### Score function

Our method should find similar colors for similar symbols and distant colors for dissimilar symbols. In order to quantify this objective, differences are computed via a score function. The score function takes a combination of *CIE L*a*b** colors (*color conformation*), represented as a (*N*×3)-matrix, and returns a scalar score value. *N* is the number of symbols in the alphabet (20 for amino acids).

In the following <*X*> denotes the arithmetic mean of all elements of a matrix: \(\left < X \right > := \frac {1}{n} \sum _{ij} X_{ij}\).
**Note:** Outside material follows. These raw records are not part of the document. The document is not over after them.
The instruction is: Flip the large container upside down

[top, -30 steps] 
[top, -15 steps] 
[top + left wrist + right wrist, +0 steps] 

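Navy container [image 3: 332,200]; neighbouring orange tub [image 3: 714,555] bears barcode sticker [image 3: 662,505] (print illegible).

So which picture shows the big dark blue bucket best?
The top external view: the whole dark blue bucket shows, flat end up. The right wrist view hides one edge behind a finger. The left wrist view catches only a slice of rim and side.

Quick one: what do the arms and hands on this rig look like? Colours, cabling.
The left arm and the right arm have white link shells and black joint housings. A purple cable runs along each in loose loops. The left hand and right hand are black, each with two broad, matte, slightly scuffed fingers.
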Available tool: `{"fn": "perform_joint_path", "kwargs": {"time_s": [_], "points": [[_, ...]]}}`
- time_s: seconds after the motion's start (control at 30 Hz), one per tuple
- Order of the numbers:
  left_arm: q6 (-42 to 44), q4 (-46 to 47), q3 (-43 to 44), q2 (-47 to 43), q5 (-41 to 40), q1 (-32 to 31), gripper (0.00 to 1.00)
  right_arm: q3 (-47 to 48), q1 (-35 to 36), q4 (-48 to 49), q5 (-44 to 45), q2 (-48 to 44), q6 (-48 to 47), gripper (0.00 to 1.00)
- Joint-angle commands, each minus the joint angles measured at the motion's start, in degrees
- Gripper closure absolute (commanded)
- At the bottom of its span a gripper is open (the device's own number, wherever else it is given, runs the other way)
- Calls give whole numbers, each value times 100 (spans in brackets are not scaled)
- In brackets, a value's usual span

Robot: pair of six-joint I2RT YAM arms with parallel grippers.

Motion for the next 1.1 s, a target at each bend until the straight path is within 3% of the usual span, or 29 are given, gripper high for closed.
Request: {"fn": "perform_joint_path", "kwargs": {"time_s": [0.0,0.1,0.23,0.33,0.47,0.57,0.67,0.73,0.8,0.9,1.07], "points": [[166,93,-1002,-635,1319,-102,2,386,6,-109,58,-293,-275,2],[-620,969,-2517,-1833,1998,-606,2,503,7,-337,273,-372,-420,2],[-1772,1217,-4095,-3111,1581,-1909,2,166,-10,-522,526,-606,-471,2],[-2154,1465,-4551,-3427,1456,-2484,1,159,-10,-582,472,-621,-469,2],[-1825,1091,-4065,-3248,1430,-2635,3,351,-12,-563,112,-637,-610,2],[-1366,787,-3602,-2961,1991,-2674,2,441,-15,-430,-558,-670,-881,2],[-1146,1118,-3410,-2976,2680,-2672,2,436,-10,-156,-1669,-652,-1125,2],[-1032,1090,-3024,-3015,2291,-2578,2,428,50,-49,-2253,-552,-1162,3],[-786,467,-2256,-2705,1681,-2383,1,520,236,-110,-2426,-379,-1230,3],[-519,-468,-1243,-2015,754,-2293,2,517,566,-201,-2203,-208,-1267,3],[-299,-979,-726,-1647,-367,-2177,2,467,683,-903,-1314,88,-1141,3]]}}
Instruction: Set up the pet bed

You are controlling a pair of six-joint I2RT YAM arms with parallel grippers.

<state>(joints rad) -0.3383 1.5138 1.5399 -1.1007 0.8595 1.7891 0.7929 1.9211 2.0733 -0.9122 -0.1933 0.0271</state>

For a triangular matrix only the non-zero diagonals are taken into account; *n* is the number of respective matrix elements.

#### Construction of distance matrices

First, the input substitution matrix *M* is converted into a distance matrix *D*^{′}. *D*^{′} is triangular to remove redundant entries, since the distance is commutative.

$$ D'_{ij} = \left\{\begin{array}{ll} \left((M_{ii} - M_{ij}) + (M_{jj} - M_{ji}) \right) / 2, & \text{for} \; j \leq i \\ 0, & \text{for} \; j > i \end{array}\right. $$

For any substitution matrix *M*, *M*_{ii} should be the maximum value in the row/column *i*, otherwise a symbol would be more similar to another symbol than to itself. Consequently, the main diagonal of *D*^{′} contains only zeros.

To be agnostic about the magnitude of substitution scores in *M*, *D*^{′} is scaled, so that the average distance is 1.

$$D = \frac {D'} {\left< D' \right>} $$

#### Calculation of the perceptual difference matrix

On the other hand, the triangular matrix *C* denotes the pairwise perceptual differences of the *L*a*b** colors for each pair of symbols. Our implementation uses the *CIEDE2000* formula [8], which is omitted for brevity. However, the formula can be approximated as the Euclidean distance [7]:

$$ C_{ij} \approx \sqrt{(L^{*}_{i} - L^{*}_{j})^{2} + (a^{*}_{i} - a^{*}_{j})^{2} + (b^{*}_{i} - b^{*}_{j})^{2}} $$

Note, while *D* is constant, *C* is dependent on the (current) color conformation.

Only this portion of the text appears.